» WHAT TO WORK ON
What lines of the data hold the string "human"? Copy them all.

<<<<

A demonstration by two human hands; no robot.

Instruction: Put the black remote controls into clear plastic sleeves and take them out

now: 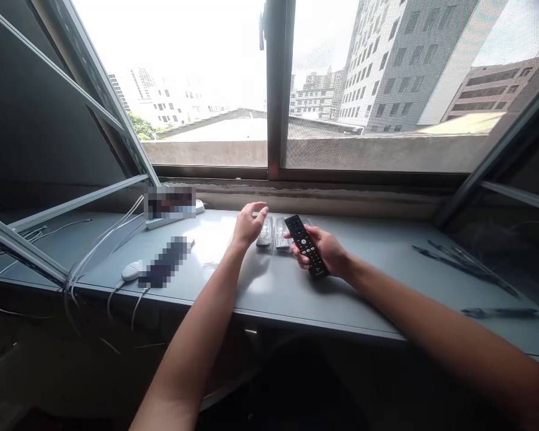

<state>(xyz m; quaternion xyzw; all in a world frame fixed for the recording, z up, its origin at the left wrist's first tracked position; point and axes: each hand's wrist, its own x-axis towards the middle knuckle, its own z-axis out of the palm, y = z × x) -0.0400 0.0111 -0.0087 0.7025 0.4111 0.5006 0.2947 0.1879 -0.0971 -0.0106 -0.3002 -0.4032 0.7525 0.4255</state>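
Note:
A black remote control [311, 246] with rows of buttons lies in my right hand [326, 248], its button face turned up and tilted toward me. The fingers wrap around it above the grey table. My left hand [250, 223] hovers to the left of it, fingers partly bent and apart, with nothing visible in them. Just beyond and beside my left hand, a clear plastic packet [264, 233] with a dark item inside lies on the table. A second clear packet [282, 234] sits between the hands, partly hidden behind the remote control and my right fingers.
To the left are a white round charger [130, 272] with cables, a blurred-out flat device [168, 263] and a white box-like item [170, 209]. Several dark pens [467, 266] lie at the right, with another pen [500, 312] nearer. Metal frame bars [87, 194] slant at both sides.

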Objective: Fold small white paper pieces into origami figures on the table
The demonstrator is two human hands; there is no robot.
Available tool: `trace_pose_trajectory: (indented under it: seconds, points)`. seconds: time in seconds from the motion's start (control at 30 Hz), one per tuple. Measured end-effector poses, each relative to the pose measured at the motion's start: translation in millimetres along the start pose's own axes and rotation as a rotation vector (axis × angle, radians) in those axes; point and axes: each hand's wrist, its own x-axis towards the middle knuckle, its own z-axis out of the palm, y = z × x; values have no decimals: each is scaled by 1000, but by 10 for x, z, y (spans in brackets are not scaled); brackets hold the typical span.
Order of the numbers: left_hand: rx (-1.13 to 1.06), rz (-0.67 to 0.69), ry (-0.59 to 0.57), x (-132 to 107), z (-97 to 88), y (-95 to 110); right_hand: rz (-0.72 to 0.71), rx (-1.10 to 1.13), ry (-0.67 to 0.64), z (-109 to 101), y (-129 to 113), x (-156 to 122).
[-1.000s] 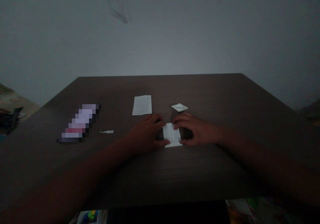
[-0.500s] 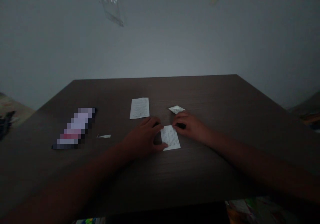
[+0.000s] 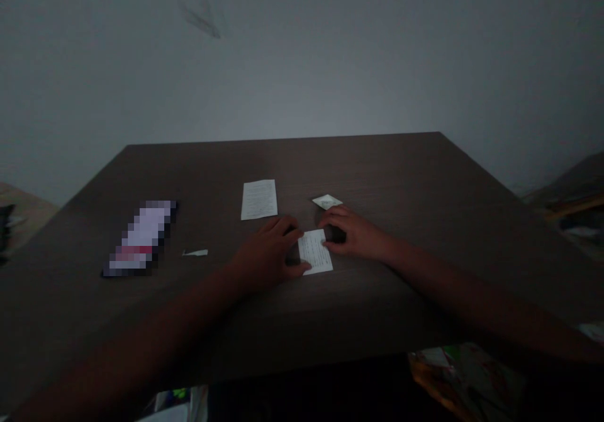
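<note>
A small sheet of printed paper (image 3: 315,255) lies flat on the dark table between my two hands. My left hand (image 3: 271,253) holds it down along the left side, thumb on the lower left edge and fingertips at the upper left corner. On the other side my right hand (image 3: 352,233) is open, its thumb touching the sheet's right edge and its forefinger apart near the upper right corner. Just beyond the right fingers sits a folded piece of white paper (image 3: 327,202), shaped like a diamond, its near edge partly covered by the hand.
Another printed sheet (image 3: 259,200) lies farther back on the table (image 3: 387,164). To the left are a phone (image 3: 140,238) with a blurred screen and a torn paper scrap (image 3: 195,253). A clear plastic bag (image 3: 193,0) hangs on the wall behind.
My right thumb and forefinger have spread from a pinch at the sheet's upper right corner, the thumb now lower on the edge. The left hand keeps its hold. The whole view has shifted slightly.
</note>
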Motion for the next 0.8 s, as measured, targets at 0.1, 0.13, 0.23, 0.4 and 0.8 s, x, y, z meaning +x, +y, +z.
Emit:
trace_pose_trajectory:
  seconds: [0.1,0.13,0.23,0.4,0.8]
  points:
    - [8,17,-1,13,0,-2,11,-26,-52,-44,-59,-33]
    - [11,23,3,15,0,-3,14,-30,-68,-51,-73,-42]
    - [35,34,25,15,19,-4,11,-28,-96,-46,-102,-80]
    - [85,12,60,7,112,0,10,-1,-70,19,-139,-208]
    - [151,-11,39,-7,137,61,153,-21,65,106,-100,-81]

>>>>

» RESPONSE
A demonstration by two human hands; no robot.
The demonstrator is two human hands; there is no robot.

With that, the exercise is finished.